ASCRS/ESCRS Survey on Foldable IOLs Requiring Explantation or Secondary Intervention: 2014 Update

Sunday, April 19, 2015: 2:26 PM
Room 5A (San Diego Convention Center)
Nick Mamalis, MD
Mohammed A. Farukhi, MD
Gregory D. Kramer, MD
Kyle MacLean, MD

To survey members of the ASCRS/ESCRS regarding explantation of foldable IOLs or foldable IOLs requiring secondary intervention.

The survey was available to ASCRS/ESCRS members throughout 2014.  Surgeons filled out one form for each explanted foldable IOL.  Preoperative data was collected, as well as type of IOL requiring explantation.  The patients’ signs and symptoms as well as complications requiring explantation were tabulated.  Lastly, postoperative results were assessed.

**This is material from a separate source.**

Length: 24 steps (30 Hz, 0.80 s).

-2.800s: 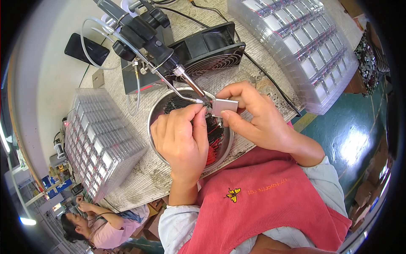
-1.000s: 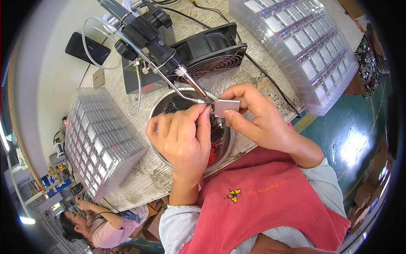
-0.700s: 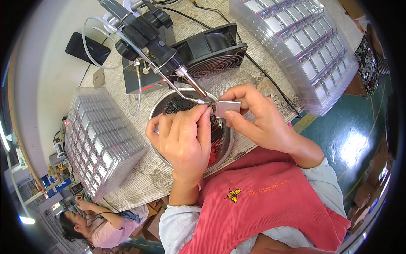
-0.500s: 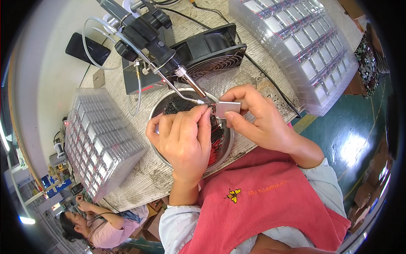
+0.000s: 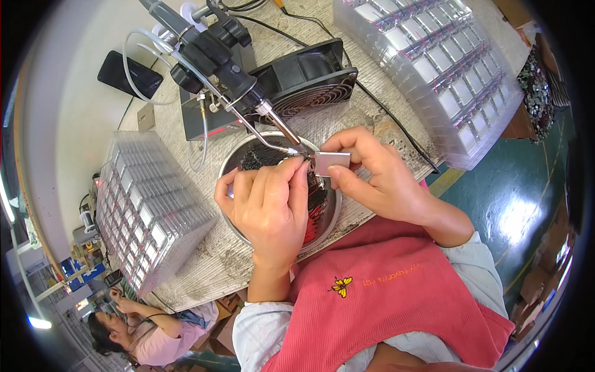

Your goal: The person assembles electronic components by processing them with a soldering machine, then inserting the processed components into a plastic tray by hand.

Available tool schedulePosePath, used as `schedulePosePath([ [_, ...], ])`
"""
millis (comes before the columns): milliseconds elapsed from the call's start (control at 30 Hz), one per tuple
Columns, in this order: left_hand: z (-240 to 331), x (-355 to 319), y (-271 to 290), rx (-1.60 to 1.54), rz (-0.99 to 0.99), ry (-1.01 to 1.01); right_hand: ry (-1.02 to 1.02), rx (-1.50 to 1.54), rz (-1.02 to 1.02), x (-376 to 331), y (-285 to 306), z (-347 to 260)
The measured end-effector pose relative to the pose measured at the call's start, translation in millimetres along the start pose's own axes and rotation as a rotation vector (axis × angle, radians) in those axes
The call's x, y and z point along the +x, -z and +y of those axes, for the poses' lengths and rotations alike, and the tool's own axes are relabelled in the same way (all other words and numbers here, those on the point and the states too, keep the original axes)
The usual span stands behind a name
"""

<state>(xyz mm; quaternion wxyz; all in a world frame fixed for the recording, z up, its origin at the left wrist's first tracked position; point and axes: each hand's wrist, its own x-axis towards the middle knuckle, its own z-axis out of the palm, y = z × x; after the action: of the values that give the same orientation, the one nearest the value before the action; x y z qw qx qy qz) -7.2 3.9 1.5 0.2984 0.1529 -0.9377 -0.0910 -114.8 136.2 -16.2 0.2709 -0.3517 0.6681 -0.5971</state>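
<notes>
Between the thumb and fingers of my right hand [image 5: 378, 177] is a flat silver battery cell [image 5: 333, 163], its left end turned to the soldering iron [image 5: 282, 127]. The iron is clamped on a stand and slants down, its tip meeting that end of the cell. A thin metal feed tube [image 5: 257, 133] runs down beside it to the same spot. My left hand [image 5: 266, 198] is closed, thumb and forefinger pinched right at the tip; what they pinch is too small and covered to name. Below both hands sits a round metal bowl [image 5: 338, 211] holding black and red wires [image 5: 315, 217].
A black fan [image 5: 310, 80] stands behind the iron. Stacked clear trays of cells rise at the left [image 5: 149, 211] and right [image 5: 458, 80]. A black phone [image 5: 130, 73] lies at the back left. A cable [image 5: 396, 115] crosses the table. Another person [image 5: 149, 328] sits lower left.
The cell has shifted very slightly left and down with my right hand. Both hands otherwise keep their grip at the iron's tip.
</notes>
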Motion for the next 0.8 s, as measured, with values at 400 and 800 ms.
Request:
schedulePosePath([
  [400,-8,-16,9,0.103,-0.089,0.000,-0.068,-0.083,-0.012,-17,23,-2],
  [800,29,-25,10,-0.148,-0.098,-0.103,0.208,-0.314,1.181,-57,208,19],
])
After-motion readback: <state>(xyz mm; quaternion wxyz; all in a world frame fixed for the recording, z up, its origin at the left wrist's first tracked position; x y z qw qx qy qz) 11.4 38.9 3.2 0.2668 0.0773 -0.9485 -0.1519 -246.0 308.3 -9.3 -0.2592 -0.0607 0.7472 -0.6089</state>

Complications varied depending on the type of foldable IOL.  Dislocation/decentration was the most common complication associated with the one-piece silicone IOLs.  Similarly, dislocation/decentration was seen as the most common reason for removal of three-piece silicone and one-piece acrylic lenses.  Incorrect lens power as well as glare/optical aberrations were also noted in explantation of IOLs.  The number of explanted multifocal IOLs increased over the past year.  The most common reason for explantation of these lenses was glare/optical aberrations.  Hydrophilic acrylic IOLs were removed most commonly due to calcification/opacification.

The most common complications involving foldable IOLs have changed little over the past five years and may continue to be avoided by excellent surgical technique, quality manufacturing, careful IOL folding and insertion, and accurate IOL measurements.  Multifocal IOLs are being explanted more frequently secondary to glare/optical aberrations.